## WORK ITEM
Once you find the line with "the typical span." in the entries below, return exactly every line from it through the line with "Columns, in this".

[Extracted records]
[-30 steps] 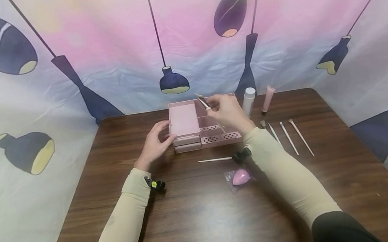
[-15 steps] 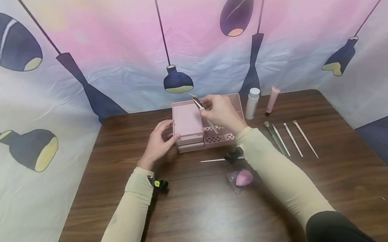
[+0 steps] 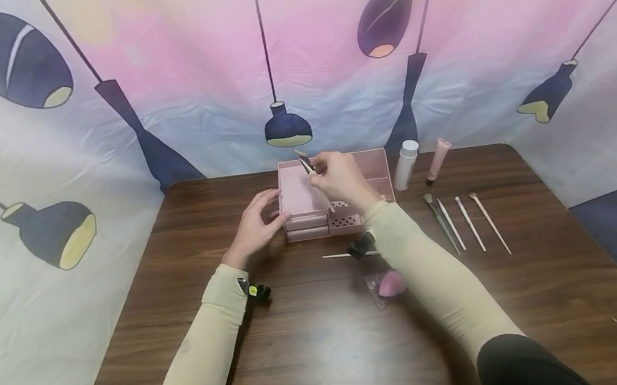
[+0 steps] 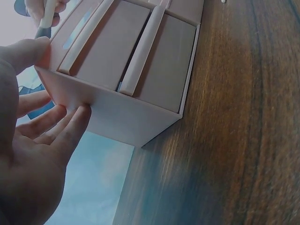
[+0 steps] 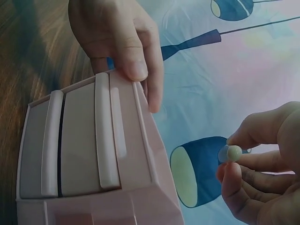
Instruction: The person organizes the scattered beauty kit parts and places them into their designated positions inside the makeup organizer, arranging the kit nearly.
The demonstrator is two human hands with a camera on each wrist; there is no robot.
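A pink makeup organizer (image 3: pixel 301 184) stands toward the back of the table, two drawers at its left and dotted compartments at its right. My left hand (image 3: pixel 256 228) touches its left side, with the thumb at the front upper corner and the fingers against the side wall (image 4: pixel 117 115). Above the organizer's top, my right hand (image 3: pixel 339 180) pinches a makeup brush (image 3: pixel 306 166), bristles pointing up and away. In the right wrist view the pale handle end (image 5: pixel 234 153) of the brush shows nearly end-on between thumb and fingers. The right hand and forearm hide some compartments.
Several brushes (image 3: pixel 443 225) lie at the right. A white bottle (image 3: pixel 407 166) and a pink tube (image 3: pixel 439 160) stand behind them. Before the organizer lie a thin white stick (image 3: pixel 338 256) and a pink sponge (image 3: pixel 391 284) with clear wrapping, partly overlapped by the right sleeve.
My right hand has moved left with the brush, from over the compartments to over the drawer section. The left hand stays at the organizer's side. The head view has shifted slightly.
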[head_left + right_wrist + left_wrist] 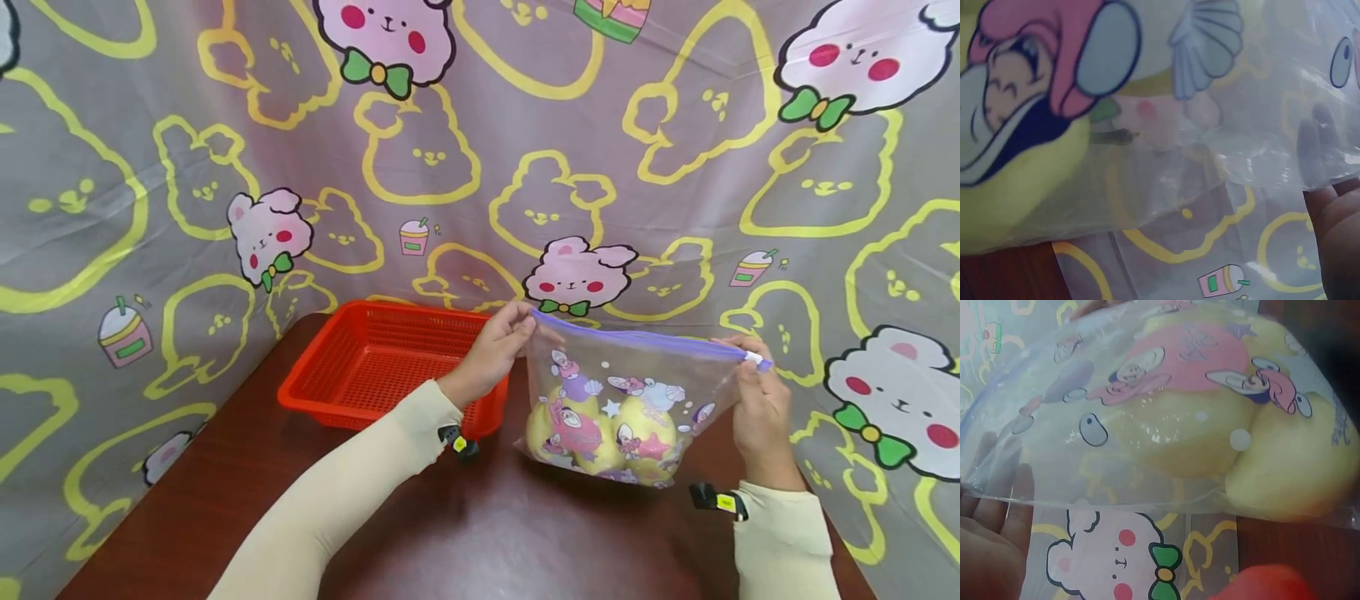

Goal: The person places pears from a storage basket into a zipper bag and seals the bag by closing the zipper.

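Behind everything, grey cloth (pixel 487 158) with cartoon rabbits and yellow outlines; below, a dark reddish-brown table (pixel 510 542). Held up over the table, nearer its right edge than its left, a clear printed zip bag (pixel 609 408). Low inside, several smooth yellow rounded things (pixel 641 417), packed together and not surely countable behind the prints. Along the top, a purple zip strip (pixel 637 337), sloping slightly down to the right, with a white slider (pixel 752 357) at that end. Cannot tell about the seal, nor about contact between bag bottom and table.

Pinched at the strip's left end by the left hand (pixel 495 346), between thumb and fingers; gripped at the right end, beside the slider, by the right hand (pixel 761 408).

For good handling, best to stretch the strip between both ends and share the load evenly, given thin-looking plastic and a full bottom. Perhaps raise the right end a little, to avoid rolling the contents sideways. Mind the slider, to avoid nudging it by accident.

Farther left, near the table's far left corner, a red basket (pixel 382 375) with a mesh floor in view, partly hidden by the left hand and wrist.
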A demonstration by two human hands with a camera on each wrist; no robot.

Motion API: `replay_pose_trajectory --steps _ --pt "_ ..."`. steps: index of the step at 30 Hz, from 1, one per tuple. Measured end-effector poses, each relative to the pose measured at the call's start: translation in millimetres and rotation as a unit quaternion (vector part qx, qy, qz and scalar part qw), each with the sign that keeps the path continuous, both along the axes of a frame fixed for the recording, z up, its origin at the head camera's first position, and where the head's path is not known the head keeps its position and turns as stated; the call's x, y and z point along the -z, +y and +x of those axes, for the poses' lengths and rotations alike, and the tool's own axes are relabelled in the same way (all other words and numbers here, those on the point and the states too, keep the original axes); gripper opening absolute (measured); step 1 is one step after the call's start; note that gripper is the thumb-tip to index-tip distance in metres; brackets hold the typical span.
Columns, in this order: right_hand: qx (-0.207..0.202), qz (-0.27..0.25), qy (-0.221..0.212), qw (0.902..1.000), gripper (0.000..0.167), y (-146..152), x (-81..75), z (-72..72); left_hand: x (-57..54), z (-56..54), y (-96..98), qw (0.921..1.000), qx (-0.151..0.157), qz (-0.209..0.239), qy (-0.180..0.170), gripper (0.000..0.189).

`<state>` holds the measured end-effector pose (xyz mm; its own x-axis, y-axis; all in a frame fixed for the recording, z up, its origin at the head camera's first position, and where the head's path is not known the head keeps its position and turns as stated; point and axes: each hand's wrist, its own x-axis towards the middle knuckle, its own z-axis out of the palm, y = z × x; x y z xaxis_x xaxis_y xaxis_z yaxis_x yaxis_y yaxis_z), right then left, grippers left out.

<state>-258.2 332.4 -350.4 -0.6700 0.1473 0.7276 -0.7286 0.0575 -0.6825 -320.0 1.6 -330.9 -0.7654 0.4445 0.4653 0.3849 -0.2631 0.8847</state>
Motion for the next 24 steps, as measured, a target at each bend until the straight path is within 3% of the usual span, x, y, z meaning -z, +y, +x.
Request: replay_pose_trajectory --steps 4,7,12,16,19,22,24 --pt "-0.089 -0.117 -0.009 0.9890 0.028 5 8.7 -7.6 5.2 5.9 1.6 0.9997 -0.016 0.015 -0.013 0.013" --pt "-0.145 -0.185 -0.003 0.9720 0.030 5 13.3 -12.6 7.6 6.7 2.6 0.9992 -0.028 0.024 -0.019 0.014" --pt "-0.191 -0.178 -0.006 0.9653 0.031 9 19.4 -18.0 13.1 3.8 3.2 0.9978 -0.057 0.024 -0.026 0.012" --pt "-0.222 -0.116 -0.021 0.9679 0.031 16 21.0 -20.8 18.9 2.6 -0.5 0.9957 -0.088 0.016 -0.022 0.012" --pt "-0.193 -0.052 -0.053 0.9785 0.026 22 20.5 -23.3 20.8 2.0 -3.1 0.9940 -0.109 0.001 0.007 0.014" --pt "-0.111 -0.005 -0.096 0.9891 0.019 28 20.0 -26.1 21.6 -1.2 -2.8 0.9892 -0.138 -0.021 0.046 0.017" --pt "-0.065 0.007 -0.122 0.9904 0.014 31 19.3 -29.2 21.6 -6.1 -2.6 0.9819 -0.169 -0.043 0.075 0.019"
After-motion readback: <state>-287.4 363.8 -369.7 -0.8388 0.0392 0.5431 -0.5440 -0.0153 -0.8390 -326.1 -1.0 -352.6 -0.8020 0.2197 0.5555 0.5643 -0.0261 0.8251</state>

## WRITTEN SOLUTION
Motion API: `replay_pose_trajectory --steps _ --pt "_ ..."`. steps: index of the step at 30 Hz, from 1, one per tuple. Measured end-effector poses, each relative to the pose measured at the call's start: translation in millimetres and rotation as a unit quaternion (vector part qx, qy, qz and scalar part qw), each with the sign that keeps the path continuous, both along the axes of a frame fixed for the recording, z up, its origin at the head camera's first position, and where the head's path is not known the head keeps its position and turns as stated; the call's x, y and z point along the -z, +y and +x of those axes, for the poses' lengths and rotations alike, and the tool's own axes are relabelled in the same way (all other words and numbers here, those on the point and the states too, keep the original axes); gripper opening absolute (measured); step 1 is one step after the call's start; note that gripper is the thumb-tip to index-tip distance in metres; brackets hold the typical span.
Columns, in this order: right_hand: qx (-0.207..0.202), qz (-0.27..0.25), qy (-0.221..0.212), qw (0.902..1.000), gripper (0.000..0.167), y (-146..152), x (-81..75), z (-72..72); left_hand: x (-57..54), z (-56..54), y (-96..98), qw (0.921..1.000), qx (-0.151..0.157), qz (-0.209..0.239), qy (-0.180..0.170), gripper (0.000..0.189).

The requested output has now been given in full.